De la pop de chambre au rap de rue, la lente métamorphose de Katerine

Après avoir chanté « L'éducation Anglaise », ses « Mauvaises fréquentations » ou son amour des bananes, Philippe Katerine s'encanaille aux côtés des rappeurs ces derniers mois. Et ça n'a rien d'une crise de la cinquantaine.

Indéfinissable. Extravagant, excessif, déluré, déraisonnable, hors-norme... Ce ne sont pas les adjectifs qui manquent pour définir Philippe Katerine, cet « imbécile heureux », pour reprendre le titre d'un de ses morceaux, de la scène musicale française. Un peu à l’instar des Brigitte Fontaine et autres expérimentateurs de la chanson hexagonale, il est celui qui, dans les années 1990 et 2000, déconstruit les codes, tente quelques digressions burlesques et insère un peu d’humour noir dans des morceaux à priori intimes.

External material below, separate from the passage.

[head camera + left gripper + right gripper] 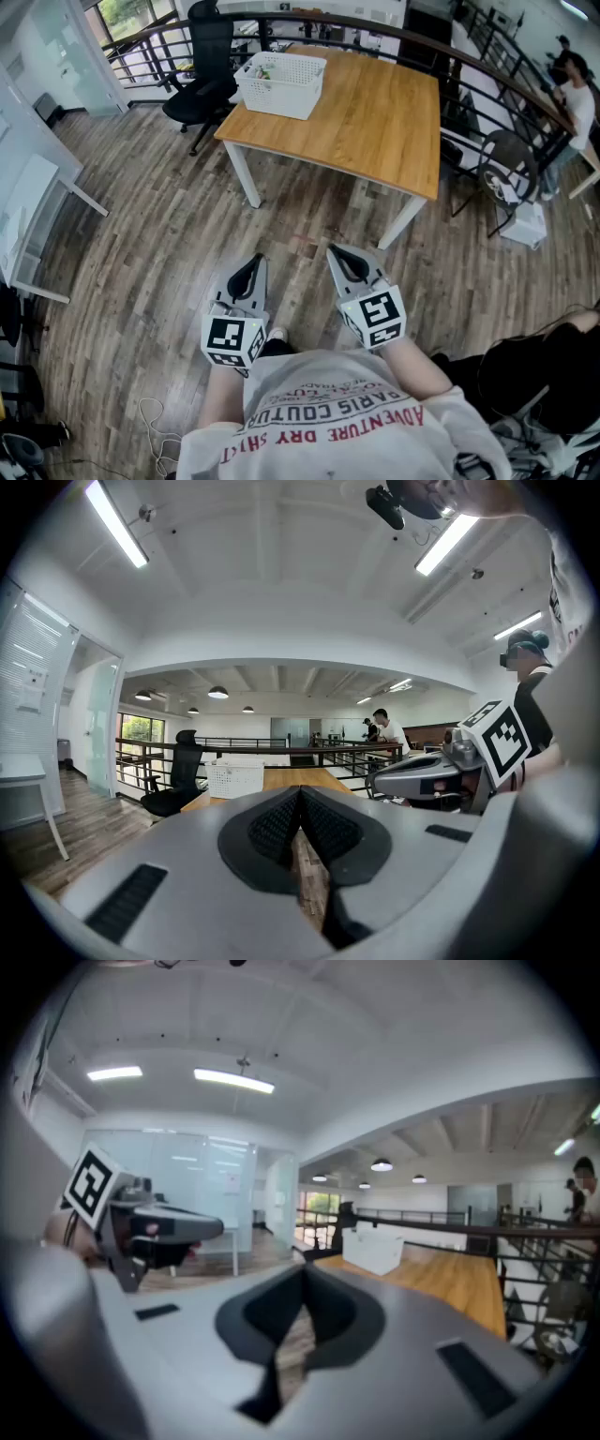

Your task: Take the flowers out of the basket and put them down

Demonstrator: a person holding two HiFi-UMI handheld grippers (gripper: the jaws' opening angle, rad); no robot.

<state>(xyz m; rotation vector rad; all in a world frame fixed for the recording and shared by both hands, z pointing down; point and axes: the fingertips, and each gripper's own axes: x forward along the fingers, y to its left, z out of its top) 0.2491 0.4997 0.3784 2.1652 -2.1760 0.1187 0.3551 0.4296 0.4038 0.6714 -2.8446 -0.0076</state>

« L’homme à trois mains. » Tout au long de sa carrière, Katerine a ainsi tenté d'impossibles croisements - au point de reprendre en 2011 aux côtés de Francis et ses Peintres, Ma Benz de NTM et DJ de Diams. Ce sont là ses premiers clins d’œil à la culture hip-hop, ses premiers essais rapologiques en quelque sorte. Sauf que le Français ne comptait pas s’arrêtait là. Ces derniers mois, il a même tenté d'écrire un morceau pour Rihanna et multiplié les écarts aux côtés des rappeurs.

La première fois, c’était dans un Planète Rap de Lomepal sur Skyrock. Le rappeur raconte dans une interview accordée aux Inrocks : « On a écouté plein d’instrus et je lui ai mis celle de So Fresh, So Clean d’OutKast. Il a vraiment kiffé et le lendemain il a écrit ce refrain qui défonce : “Je ne suis pas un héros / Je suis plus proche du zéro / Mais le zéro c’est beau / Quand il y a plein de zéros”. Il n’a eu aucun problème pour rapper dans les temps. »

Street cred. Pour conclure son propos, Lomepal avance que Katerine est « un super musicien ». Ça, finalement, on le savait. Mais était-ce suffisant pour devenir un bon rappeur ? Il faut croire que oui puisque, depuis la diffusion de cette émission, « L’homme à trois mains », titre de son cinquième album, a enregistré un duo avec Lomepal (Cinq doigts) et renouvelé l'exercice dernièrement aux côtés d’Alkpote pour la fête des mères : Amour. Pourquoi ? Comment ? Tout simplement parce que les rappeurs n’ont jamais hésité à raconter leurs névroses, leur solitude, la paranoïa que génère le succès, les travers du monde moderne et, de plus en plus, leur vulnérabilité.

Et ça, ça plaît à Katerine, tant sa discographie contient peu ou prou les mêmes obsessions. « Les rappeurs racontent des choses que peu d’artistes osent aborder aujourd’hui, précisait-il dans un entretien pour les Inrocks. Reconnaître la réalité de l’homme, jusque dans ses pires travers, par exemple. Ils écrivent à cœur ouvert, avec du courage et de l’intime. Moi, ça me comble étant donné que je suis voyeur. Dans le même temps, certains chanteurs français ne montrent que leur côté le plus charitable… » On comprend alors que Katerine n’est pas décidé à revenir à ses premières amours. Quant à ceux qui en douteraient, on conseille simplement de regarder le clip de Carrément rien à branler, où le bonhomme rappe dans le métro, en survêtement et avec un bob sur la tête. Tout un programme.